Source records
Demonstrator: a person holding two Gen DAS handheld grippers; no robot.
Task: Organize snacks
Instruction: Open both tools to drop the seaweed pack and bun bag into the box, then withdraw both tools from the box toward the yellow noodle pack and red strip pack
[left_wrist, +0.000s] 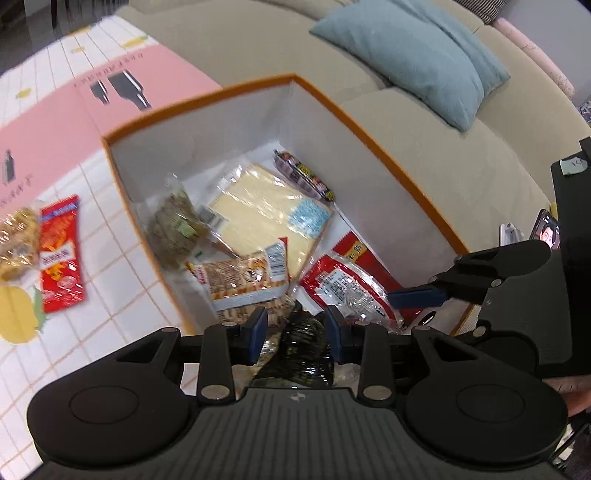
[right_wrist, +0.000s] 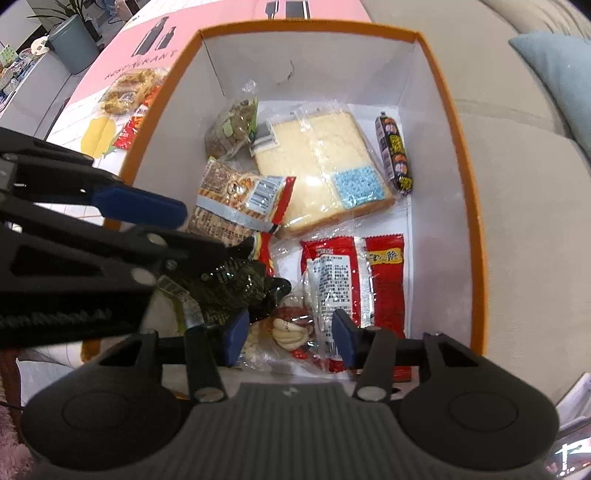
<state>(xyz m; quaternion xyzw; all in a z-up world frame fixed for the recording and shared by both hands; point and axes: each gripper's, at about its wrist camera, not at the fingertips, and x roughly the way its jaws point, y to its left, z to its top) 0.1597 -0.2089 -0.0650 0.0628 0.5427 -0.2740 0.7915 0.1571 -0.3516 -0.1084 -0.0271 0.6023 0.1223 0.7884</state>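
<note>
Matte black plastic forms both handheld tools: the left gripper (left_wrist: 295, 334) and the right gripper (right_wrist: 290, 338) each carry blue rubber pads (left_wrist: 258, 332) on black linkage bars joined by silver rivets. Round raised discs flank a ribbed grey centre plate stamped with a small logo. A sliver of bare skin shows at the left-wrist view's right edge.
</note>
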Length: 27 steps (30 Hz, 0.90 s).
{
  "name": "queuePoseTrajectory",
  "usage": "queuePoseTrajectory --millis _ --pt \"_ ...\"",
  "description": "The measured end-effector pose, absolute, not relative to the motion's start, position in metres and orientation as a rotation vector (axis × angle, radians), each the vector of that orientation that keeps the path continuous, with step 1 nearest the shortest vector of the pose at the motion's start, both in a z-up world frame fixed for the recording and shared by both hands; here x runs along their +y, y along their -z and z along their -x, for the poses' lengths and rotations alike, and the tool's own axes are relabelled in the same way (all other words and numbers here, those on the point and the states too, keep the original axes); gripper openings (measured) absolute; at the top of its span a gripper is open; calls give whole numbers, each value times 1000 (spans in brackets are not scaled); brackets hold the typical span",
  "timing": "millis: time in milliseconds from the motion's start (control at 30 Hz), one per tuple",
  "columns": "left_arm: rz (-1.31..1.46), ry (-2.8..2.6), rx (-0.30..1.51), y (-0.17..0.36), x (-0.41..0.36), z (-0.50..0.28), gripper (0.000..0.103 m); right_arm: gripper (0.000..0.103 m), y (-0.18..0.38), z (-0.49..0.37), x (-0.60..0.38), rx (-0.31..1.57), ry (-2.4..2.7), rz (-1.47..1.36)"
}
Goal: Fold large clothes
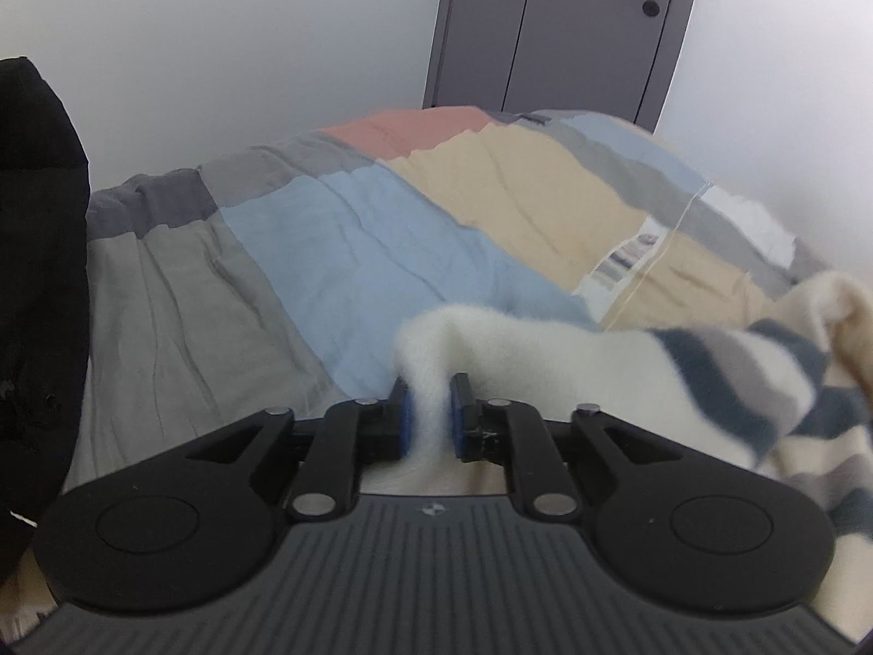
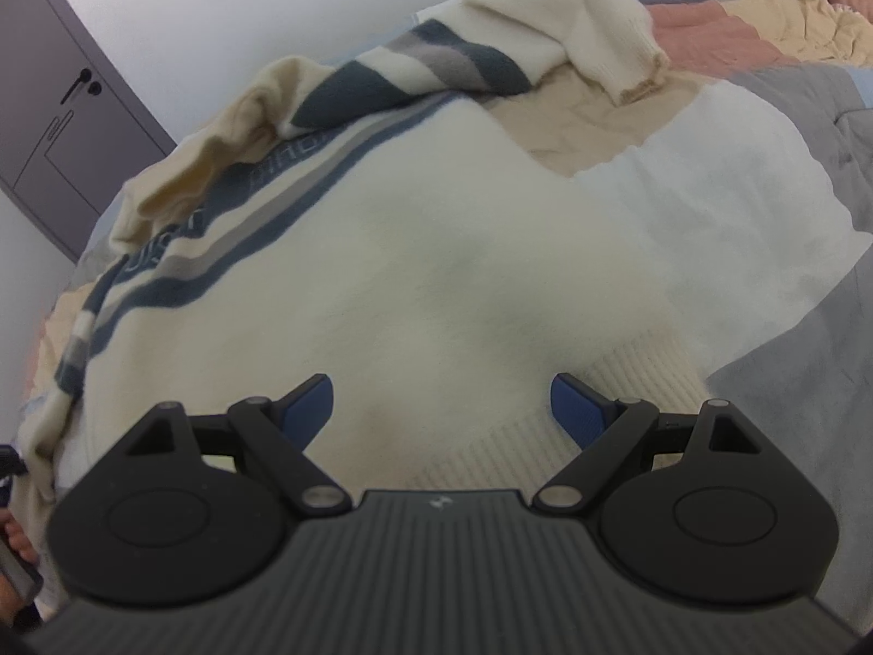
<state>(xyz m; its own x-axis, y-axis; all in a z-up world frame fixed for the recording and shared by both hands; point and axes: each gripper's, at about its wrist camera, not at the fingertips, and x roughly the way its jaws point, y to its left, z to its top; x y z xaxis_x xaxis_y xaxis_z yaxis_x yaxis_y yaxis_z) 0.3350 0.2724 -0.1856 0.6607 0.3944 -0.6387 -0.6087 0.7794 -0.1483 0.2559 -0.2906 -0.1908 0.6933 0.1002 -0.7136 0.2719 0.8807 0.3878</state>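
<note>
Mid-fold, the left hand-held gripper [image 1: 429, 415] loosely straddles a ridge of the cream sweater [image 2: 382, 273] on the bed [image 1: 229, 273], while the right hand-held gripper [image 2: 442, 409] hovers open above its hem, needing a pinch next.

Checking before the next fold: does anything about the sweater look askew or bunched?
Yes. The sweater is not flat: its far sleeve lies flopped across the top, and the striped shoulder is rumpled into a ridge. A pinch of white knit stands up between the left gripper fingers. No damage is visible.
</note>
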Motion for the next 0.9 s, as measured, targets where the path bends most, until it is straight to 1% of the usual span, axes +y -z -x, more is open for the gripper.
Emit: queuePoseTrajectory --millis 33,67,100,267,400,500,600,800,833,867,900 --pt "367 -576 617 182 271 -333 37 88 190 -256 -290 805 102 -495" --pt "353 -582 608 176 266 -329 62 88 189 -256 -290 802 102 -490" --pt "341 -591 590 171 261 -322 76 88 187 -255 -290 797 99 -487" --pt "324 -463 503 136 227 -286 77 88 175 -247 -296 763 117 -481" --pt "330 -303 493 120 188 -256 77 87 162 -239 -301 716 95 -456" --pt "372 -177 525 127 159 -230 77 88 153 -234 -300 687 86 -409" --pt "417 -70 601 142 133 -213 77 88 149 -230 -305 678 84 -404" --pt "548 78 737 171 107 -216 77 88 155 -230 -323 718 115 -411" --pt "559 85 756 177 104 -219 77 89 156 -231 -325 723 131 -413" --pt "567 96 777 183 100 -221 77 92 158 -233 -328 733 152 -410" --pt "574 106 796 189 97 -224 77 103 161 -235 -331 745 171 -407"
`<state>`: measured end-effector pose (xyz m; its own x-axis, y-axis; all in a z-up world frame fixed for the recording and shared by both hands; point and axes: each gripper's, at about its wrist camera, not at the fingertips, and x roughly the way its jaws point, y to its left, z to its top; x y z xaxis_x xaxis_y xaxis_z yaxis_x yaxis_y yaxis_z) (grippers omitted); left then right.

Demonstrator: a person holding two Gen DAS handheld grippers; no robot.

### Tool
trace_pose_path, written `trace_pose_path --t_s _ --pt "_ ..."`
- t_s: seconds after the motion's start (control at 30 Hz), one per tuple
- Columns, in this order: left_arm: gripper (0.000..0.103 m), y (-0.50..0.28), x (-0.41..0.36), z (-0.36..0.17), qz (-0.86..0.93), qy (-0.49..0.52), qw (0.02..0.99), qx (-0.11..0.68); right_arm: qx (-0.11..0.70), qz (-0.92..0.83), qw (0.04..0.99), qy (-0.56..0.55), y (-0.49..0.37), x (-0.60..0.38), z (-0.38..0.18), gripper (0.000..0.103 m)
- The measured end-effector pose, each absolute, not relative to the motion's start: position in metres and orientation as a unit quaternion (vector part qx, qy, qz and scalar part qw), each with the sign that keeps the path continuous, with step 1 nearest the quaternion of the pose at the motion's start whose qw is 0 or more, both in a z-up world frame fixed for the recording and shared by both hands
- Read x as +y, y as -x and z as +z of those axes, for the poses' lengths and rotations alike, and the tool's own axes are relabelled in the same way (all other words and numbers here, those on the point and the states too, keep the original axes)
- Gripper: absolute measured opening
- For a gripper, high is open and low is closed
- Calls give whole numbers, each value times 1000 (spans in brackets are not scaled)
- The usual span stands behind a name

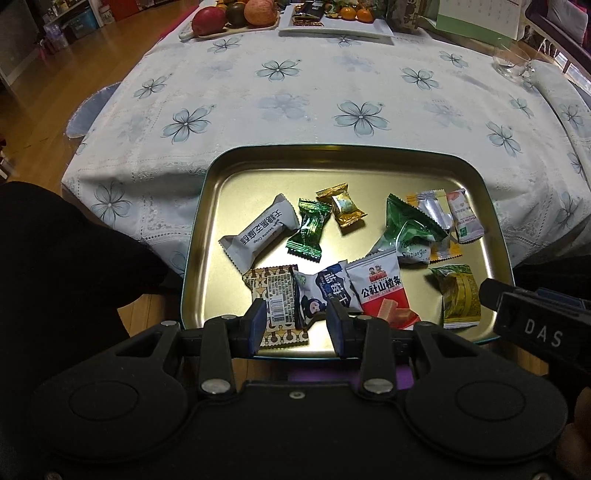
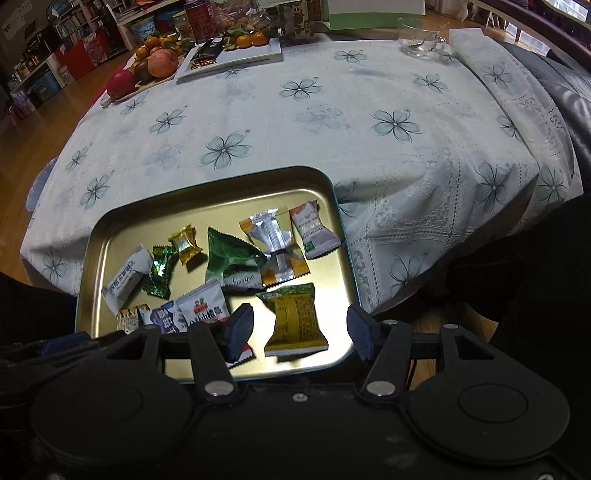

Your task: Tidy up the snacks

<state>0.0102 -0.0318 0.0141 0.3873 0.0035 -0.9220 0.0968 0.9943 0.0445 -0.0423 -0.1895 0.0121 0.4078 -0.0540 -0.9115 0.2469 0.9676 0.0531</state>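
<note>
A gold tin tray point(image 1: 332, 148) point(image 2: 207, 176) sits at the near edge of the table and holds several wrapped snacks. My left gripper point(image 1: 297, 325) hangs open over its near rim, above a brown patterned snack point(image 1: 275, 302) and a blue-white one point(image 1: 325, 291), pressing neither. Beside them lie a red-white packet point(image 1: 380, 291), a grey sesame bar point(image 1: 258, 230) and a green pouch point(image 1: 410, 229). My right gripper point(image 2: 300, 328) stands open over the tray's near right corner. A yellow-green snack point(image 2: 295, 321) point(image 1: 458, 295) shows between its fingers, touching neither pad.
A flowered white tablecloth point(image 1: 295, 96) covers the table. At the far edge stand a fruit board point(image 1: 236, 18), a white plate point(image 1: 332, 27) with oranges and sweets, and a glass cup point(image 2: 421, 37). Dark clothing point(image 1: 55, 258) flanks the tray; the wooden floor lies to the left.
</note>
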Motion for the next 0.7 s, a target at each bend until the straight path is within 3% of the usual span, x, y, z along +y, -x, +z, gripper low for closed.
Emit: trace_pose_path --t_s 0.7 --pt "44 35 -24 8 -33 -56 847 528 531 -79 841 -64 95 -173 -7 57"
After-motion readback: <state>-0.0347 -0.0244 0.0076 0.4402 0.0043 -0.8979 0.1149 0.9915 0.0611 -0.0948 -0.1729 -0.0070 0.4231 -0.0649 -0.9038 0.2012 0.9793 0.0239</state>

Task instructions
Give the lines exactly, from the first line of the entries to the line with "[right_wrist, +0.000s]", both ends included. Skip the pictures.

Solution to this problem
Demonstrator: a person holding two Gen DAS handheld grippers; no robot.
Task: Organize snacks
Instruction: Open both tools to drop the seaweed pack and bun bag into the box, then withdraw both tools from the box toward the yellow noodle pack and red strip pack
[left_wrist, +0.000s] 
[right_wrist, +0.000s] 

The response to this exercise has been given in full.